> SUPPLIED MATERIAL
========================================

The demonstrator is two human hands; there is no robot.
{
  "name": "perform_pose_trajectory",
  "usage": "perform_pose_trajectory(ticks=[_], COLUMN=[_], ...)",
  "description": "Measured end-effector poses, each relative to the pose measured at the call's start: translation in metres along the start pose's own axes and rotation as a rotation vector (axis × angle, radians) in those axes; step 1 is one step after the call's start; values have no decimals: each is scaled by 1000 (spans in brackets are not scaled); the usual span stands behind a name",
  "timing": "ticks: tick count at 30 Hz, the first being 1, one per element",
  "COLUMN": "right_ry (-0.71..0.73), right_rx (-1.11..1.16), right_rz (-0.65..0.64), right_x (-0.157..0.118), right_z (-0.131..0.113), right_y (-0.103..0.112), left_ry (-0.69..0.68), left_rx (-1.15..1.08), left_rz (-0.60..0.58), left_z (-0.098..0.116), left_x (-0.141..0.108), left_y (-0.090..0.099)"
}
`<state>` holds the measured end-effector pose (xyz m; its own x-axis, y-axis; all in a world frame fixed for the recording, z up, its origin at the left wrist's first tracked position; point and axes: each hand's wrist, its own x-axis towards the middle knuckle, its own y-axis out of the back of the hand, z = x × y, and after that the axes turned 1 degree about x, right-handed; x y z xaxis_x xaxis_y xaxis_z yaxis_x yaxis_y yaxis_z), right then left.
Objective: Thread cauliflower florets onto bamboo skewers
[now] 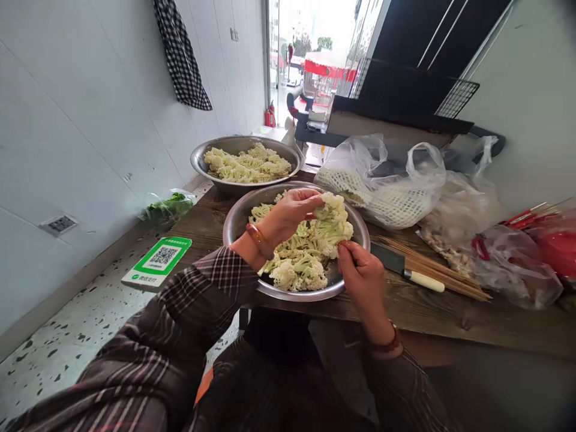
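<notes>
Over the near metal basin (234,219), my left hand (290,216) grips the upper side of a pale cauliflower floret (333,225), thumb and fingers pressed on it. My right hand (363,282) is closed in a pinch at the lower right edge of the same floret. Whether a thin skewer sits between its fingers is too small to make out. Cut cauliflower pieces (299,273) lie in the basin below both hands. Just behind stands a second metal basin (200,162), holding cauliflower pieces laid in rows (247,163).
Right of the near basin lie a knife (425,281) with a pale handle and a bundle of wooden skewers (450,277). Plastic bags (400,186) with net-wrapped contents crowd the back right. A green QR-code sign (159,261) stands at the wooden table's (432,315) left edge.
</notes>
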<state>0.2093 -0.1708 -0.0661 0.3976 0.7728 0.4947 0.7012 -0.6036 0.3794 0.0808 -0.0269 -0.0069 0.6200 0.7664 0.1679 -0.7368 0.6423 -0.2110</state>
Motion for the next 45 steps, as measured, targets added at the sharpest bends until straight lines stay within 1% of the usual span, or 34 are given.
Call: perform_pose_trajectory(ticks=[5, 7, 9, 11, 14, 16, 20, 22, 23, 25, 26, 27, 28, 31, 32, 33, 34, 37, 39, 42, 45], right_ry=[-67, -68, -47, -52, -114, -167, -300, -377, -402, -413, -404, -391, -378, -343, -336, -334, -335, -331, -321, -335, -338], right_rx=[75, 69, 35, 14, 64, 116, 245, 342, 387, 461, 492, 518, 538, 560, 562, 570, 582, 604, 596, 598, 597], right_rz=[-195, -252, -280, -315, -348, -308, -157, -83, -36, 66, 107, 133, 151, 177, 187, 199, 213, 239, 230, 226, 191], right_x=[7, 6, 4, 4, 5, 4, 2, 2, 2, 5, 8, 10, 13, 21, 23, 25, 26, 27, 26, 25, 25], right_z=[7, 10, 13, 15, 14, 11, 4, 3, 3, 3, 2, 2, 1, -6, -10, -13, -17, -30, -38, -47, -47], right_y=[2, 6, 10, 12, 10, 8, 11, 14, 15, 17, 17, 17, 16, 10, 7, 4, 2, -5, -7, -10, -13], left_ry=[93, 90, 75, 55, 52, 41, 24, 27, 26, 20, 13, 6, -1, -22, -31, -20, 18, 178, 244, 293, 334], left_rx=[18, 29, 29, 25, 22, 14, 15, 37, 62, 152, 221, 306, 402, 675, 718, 717, 670, 400, 245, 145, 117], left_rz=[174, 230, 261, 263, 196, 146, 66, 68, 88, 122, 112, 73, 0, -332, -414, -469, -496, -435, -407, -417, -401], left_z=[2, 3, 1, -1, -5, -8, -11, -11, -10, -6, -3, 1, 5, 12, 12, 10, 7, -2, -5, -4, -1], left_x=[4, 5, 5, 5, 6, 6, 6, 6, 6, 4, 2, -1, -5, -18, -23, -28, -32, -43, -49, -55, -59], left_y=[6, 9, 12, 15, 18, 18, 19, 18, 17, 13, 10, 5, 0, -20, -26, -32, -36, -43, -43, -42, -40])
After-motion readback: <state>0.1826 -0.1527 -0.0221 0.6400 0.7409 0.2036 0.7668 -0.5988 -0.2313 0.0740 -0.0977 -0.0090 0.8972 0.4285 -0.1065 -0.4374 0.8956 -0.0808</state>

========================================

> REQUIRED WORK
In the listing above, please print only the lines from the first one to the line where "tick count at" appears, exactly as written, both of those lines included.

> RESPONSE AREA
The demonstrator is two human hands; there is no robot.
{
  "name": "perform_pose_trajectory",
  "usage": "perform_pose_trajectory(ticks=[_], COLUMN=[_], ...)",
  "description": "Measured end-effector poses, each relative to the pose measured at the call's start: translation in metres along the start pose's own axes and rotation as a rotation vector (axis × angle, radians) in those axes; step 1 is one step after the call's start; values have no decimals: each is scaled by 1000 (spans in brackets are not scaled); the usual span stands behind a name",
  "timing": "ticks: tick count at 30 Hz, the first being 1, one per element",

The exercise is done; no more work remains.